Все они хорошие, одна я плохая, и мама у меня белая ворона; они тайком курят то, что у меня дома курили с тех пор, как я себя помню, и что меня никогда не интересовало. Тоже мне открытие!
Я не хочу быть хиппи, как моя мать, не хочу Peace and Love. Хочу быть собой. Никакой дурман мне не нужен. Мне пятнадцать лет.

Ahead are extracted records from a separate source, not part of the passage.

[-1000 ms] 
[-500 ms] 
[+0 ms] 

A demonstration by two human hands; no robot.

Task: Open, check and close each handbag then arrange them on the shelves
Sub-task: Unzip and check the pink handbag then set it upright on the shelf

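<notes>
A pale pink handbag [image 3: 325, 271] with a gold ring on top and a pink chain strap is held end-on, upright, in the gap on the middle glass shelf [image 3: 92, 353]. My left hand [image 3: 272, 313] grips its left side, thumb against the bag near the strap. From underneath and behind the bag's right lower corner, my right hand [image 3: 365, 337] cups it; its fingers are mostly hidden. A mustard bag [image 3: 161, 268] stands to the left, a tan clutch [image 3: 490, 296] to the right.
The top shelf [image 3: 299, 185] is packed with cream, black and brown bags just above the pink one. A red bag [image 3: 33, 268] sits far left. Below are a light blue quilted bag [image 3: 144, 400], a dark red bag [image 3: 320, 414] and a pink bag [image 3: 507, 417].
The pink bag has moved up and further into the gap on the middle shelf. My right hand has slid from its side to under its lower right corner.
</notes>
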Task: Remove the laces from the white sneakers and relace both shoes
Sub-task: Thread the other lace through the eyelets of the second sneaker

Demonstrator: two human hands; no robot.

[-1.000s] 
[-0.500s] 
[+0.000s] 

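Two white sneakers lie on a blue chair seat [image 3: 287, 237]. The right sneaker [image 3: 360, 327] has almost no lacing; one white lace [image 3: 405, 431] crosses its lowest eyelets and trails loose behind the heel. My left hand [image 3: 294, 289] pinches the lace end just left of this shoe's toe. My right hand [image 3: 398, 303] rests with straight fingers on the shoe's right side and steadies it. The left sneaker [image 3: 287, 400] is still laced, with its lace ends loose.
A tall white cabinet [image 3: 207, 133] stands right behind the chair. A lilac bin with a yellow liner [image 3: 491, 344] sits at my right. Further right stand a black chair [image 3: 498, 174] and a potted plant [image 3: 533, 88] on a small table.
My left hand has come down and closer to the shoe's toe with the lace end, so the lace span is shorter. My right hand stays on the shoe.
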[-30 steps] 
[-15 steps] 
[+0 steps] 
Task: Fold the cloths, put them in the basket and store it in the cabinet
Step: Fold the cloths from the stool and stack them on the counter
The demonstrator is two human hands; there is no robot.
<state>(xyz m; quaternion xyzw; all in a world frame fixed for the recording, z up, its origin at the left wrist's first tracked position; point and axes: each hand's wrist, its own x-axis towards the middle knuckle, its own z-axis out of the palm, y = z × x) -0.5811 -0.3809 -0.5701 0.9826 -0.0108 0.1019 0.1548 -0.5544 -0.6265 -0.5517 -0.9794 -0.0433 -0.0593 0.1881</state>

Они никогда меня не примут. Они хотят, чтобы я вела себя, как моя мать. Она готова все принять с улыбкой и поделиться всем, что у нее есть, с целым взводом гостей, которые уплетают мою еду и без конца меня обсуждают. Я — это я.
Всеобщий лидер здесь — Алан Гутьеррес. Он делает граффити на пляже за Шестнадцатой улицей. Я уже ему сказала: совершенно не собираюсь бунтовать ради того, чтобы доказать, что меня не отливали в общей жесткой форме. Его отец — художник-гиперреалист, но сам он ничего не продает; его жизнь в корне отличается от жизни его родителей. Материальных трудностей его семья не испытывает, однако он живет в общежитии, потому что сам так захотел — чтобы быть подальше от своего дома, распорядка дня, отцовских знакомых. Это нас с ним сближает. Вместе с Аланом я писала всякие вещи на стене кладбища Колумба, на пляже и на улицах Гальяно, Монте и Ситиос. Я не хочу принадлежать к его группе «Арт-Улица». К тому же женщин они не принимают, а еще он сказал, что мне не хватает смелости. На самом деле мне совершенно неинтересно быть смелой. Я отдыхаю от всего этого.
Не желаю больше расписывать каракулями свой город. Преобладающий оливковый цвет и множество обрушившихся балконов его сильно изменили. А сколько щитов, сколько лозунгов и приказов, обращенных к нам с политических плакатов! Хватит приказывать! Вот и Алан теперь хочет отдавать мне приказы. Ничего не выйдет. Больше ни единого приказа, ни единого человека, приказывающего, как мне жить!
Самым прекрасным эпизодом в наших с Аланом отношениях был наш обмен: он отдал мне свою футболку с Мафальдой[17], а я ему — вязаный свитер. На какую-то минуту я осталась полуголая, и он тоже. Мы взглянули друг на друга и молча оделись. Никто из нас не дотронулся до другого. Это было как подарок. Некий пакт, ритуал. Раньше я совершенно спокойно ходила голая, но при мужчинах — это уже другое дело.